> Required work:
Every line below from the one containing "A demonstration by" to the final line must be reproduced exactly, and no other line may appear in the answer.
** Opening Supplied material block **
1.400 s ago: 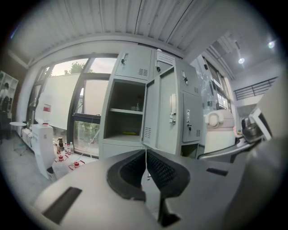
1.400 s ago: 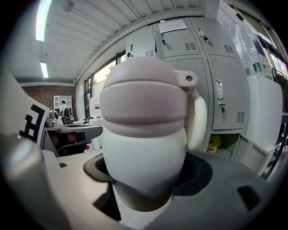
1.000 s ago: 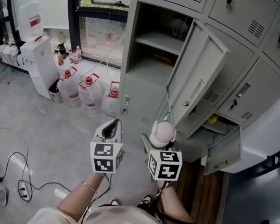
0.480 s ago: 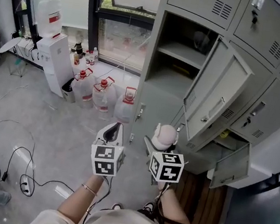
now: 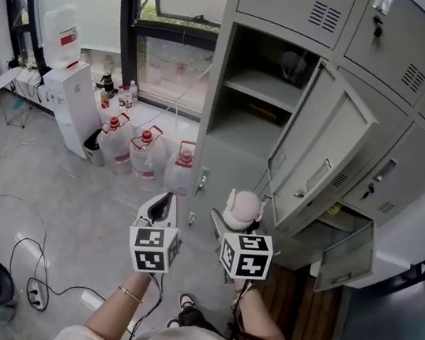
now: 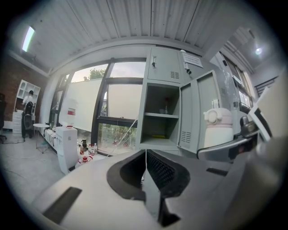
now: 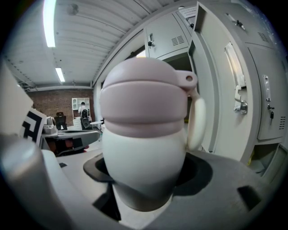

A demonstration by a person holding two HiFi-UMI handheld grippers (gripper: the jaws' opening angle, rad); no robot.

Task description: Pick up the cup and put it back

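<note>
Right fingers (image 7: pixel 227 182) around cup (image 7: pixel 144 134)

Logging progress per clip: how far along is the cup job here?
Done: the pickup; the right gripper is shut on the cup, upright. In hand: holding it before the open locker. Left: setting it back, presumably on its shelf. The left gripper is shut and empty.
</note>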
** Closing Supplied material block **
> Exercise result:
A demonstration by a person holding two HiFi-UMI handheld grippers (gripper: the jaws' opening angle, rad); no robot.

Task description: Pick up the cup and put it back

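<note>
Right fingers (image 7: pixel 227 182) around cup (image 7: pixel 144 134)

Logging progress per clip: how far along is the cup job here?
Done: the pickup; the right gripper is shut on the cup, upright. In hand: holding it before the open locker. Left: setting it back, presumably on its shelf. The left gripper is shut and empty.
</note>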

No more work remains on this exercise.